● EXERCISE REQUIREMENTS: What is needed here is every record, retyped without any change.

● PROVIDED ENTRIES:
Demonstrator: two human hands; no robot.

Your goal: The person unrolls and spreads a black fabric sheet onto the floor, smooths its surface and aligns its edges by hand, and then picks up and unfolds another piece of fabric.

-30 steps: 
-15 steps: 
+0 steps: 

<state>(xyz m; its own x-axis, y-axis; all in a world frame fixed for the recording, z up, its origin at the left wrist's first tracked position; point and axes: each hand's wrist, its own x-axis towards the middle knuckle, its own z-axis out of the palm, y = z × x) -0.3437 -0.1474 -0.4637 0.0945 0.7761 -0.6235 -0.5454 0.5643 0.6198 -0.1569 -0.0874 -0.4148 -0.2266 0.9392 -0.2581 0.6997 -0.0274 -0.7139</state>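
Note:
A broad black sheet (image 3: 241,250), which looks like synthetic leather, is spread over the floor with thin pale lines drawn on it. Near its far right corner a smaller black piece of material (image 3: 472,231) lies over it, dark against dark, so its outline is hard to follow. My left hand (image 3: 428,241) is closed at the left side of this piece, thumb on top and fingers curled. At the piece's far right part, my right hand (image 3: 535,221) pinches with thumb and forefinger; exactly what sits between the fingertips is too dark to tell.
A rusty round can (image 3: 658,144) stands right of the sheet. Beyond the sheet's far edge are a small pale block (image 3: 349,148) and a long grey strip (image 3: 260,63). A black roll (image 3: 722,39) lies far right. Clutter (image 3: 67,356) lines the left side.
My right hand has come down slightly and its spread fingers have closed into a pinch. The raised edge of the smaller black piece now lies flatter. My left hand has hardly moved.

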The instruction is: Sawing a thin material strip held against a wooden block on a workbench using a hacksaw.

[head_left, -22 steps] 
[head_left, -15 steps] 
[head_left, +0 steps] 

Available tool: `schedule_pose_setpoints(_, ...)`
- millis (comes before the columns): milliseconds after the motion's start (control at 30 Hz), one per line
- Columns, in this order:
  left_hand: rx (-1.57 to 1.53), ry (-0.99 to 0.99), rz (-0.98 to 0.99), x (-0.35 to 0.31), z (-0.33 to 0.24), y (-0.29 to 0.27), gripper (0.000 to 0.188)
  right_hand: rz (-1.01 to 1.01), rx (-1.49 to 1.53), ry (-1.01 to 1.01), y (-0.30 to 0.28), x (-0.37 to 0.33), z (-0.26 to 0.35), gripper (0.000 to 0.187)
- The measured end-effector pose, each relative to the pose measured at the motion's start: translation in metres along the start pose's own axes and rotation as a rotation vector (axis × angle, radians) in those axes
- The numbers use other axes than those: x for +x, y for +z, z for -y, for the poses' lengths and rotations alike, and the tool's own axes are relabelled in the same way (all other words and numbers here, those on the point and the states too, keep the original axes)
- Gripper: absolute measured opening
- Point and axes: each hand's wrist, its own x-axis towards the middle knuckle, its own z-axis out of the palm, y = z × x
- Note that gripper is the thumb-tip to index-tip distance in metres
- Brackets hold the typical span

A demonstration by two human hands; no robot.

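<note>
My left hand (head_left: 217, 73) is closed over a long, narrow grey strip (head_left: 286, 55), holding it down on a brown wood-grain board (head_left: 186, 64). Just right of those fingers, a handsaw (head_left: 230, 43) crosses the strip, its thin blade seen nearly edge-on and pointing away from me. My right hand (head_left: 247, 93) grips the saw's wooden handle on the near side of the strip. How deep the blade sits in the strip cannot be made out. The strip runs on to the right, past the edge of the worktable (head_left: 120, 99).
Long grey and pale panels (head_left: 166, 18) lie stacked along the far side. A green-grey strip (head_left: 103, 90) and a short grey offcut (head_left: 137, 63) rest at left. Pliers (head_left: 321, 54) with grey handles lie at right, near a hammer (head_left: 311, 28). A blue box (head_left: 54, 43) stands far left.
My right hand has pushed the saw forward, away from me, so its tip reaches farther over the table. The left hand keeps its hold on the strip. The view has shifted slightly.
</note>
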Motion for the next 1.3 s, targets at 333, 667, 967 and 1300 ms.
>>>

● YOUR RESPONSE:
Demonstrator: two human hands; no robot.

Your goal: The person unrolls and spreads a black fabric sheet onto the floor, smooths its surface and aligns its edges by hand, and then picks up and unfolds another piece of fabric.

-30 steps: 
-15 steps: 
+0 steps: 

<state>(xyz m; its own x-axis, y-axis; all in a world frame fixed for the recording, z up, its origin at the left wrist's first tracked position; point and axes: each hand's wrist, its own x-axis towards the middle knuckle, its own z-axis out of the palm, y = z × x) -0.3437 -0.1474 -0.4637 0.0945 0.7761 -0.6235 -0.5454 0.5643 0.6198 -0.1569 -0.0874 -0.4148 -0.2266 0.9392 -0.2581 0.6997 -0.0274 -0.7139</state>
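Note:
A broad black sheet (image 3: 241,250), which looks like synthetic leather, is spread over the floor with thin pale lines drawn on it. Near its far right corner a smaller black piece of material (image 3: 472,231) lies over it, dark against dark, so its outline is hard to follow. My left hand (image 3: 428,241) is closed at the left side of this piece, thumb on top and fingers curled. At the piece's far right part, my right hand (image 3: 535,221) pinches with thumb and forefinger; exactly what sits between the fingertips is too dark to tell.
A rusty round can (image 3: 658,144) stands right of the sheet. Beyond the sheet's far edge are a small pale block (image 3: 349,148) and a long grey strip (image 3: 260,63). A black roll (image 3: 722,39) lies far right. Clutter (image 3: 67,356) lines the left side.
My right hand has come down slightly and its spread fingers have closed into a pinch. The raised edge of the smaller black piece now lies flatter. My left hand has hardly moved.
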
The instruction is: Sawing a thin material strip held against a wooden block on a workbench using a hacksaw.

[head_left, -22 steps] 
[head_left, -15 steps] 
[head_left, +0 steps] 

Available tool: `schedule_pose_setpoints(_, ...)`
- millis (comes before the columns): milliseconds after the motion's start (control at 30 Hz), one per line
- Columns, in this order:
  left_hand: rx (-1.57 to 1.53), ry (-0.99 to 0.99), rz (-0.98 to 0.99), x (-0.35 to 0.31), z (-0.33 to 0.24), y (-0.29 to 0.27), gripper (0.000 to 0.188)
  right_hand: rz (-1.01 to 1.01), rx (-1.49 to 1.53), ry (-1.01 to 1.01), y (-0.30 to 0.28), x (-0.37 to 0.33), z (-0.26 to 0.35), gripper (0.000 to 0.187)
- The measured end-effector pose, each relative to the pose measured at the motion's start: translation in metres along the start pose's own axes and rotation as a rotation vector (axis × angle, radians) in those axes
- The numbers use other axes than those: x for +x, y for +z, z for -y, for the poses' lengths and rotations alike, and the tool's own axes are relabelled in the same way (all other words and numbers here, those on the point and the states too, keep the original axes)
- Gripper: absolute measured opening
- Point and axes: each hand's wrist, its own x-axis towards the middle knuckle, its own z-axis out of the palm, y = z × x
- Note that gripper is the thumb-tip to index-tip distance in metres
- Brackets hold the typical span

A demonstration by two human hands; no robot.

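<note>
My left hand (head_left: 217, 73) is closed over a long, narrow grey strip (head_left: 286, 55), holding it down on a brown wood-grain board (head_left: 186, 64). Just right of those fingers, a handsaw (head_left: 230, 43) crosses the strip, its thin blade seen nearly edge-on and pointing away from me. My right hand (head_left: 247, 93) grips the saw's wooden handle on the near side of the strip. How deep the blade sits in the strip cannot be made out. The strip runs on to the right, past the edge of the worktable (head_left: 120, 99).
Long grey and pale panels (head_left: 166, 18) lie stacked along the far side. A green-grey strip (head_left: 103, 90) and a short grey offcut (head_left: 137, 63) rest at left. Pliers (head_left: 321, 54) with grey handles lie at right, near a hammer (head_left: 311, 28). A blue box (head_left: 54, 43) stands far left.
My right hand has pushed the saw forward, away from me, so its tip reaches farther over the table. The left hand keeps its hold on the strip. The view has shifted slightly.
</note>
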Motion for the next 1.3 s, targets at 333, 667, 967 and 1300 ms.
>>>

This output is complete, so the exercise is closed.